**Directions for this task:** Please reproduce the listing in full, exactly as given.

**Data extract:**
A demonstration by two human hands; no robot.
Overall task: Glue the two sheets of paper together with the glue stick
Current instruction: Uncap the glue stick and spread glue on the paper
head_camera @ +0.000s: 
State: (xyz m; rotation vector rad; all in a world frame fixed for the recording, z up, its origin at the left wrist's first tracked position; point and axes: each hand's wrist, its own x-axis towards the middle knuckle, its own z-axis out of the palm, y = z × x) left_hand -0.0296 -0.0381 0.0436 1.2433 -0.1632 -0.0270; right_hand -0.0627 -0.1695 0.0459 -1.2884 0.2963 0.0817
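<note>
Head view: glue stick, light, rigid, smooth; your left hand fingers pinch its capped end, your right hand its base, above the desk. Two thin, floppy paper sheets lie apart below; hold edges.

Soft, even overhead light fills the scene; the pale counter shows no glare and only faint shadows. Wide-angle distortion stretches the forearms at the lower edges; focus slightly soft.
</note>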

**Solution below:**
A demonstration by two human hands; no robot.
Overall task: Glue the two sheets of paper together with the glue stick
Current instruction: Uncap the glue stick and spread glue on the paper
head_camera @ +0.000s: 
State: (xyz m; rotation vector rad; all in a world frame fixed for the recording, z up, its origin at the left wrist's first tracked position; point and axes: each hand's wrist, its own x-axis towards the middle knuckle, its own z-axis out of the palm, y = z × x) left_hand -0.0296 -0.0381 0.0436 1.2433 -0.1632 -0.0270; right_hand -0.0627 -0.1695 0.0459 -1.2884 0.2963 0.0817
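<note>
Head view: glue stick, light, rigid, smooth; your left hand fingers pinch its capped end, your right hand its base, above the desk. Two thin, floppy paper sheets lie apart below; hold edges.

Soft, even overhead light fills the scene; the pale counter shows no glare and only faint shadows. Wide-angle distortion stretches the forearms at the lower edges; focus slightly soft.
</note>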

With this, the answer is complete.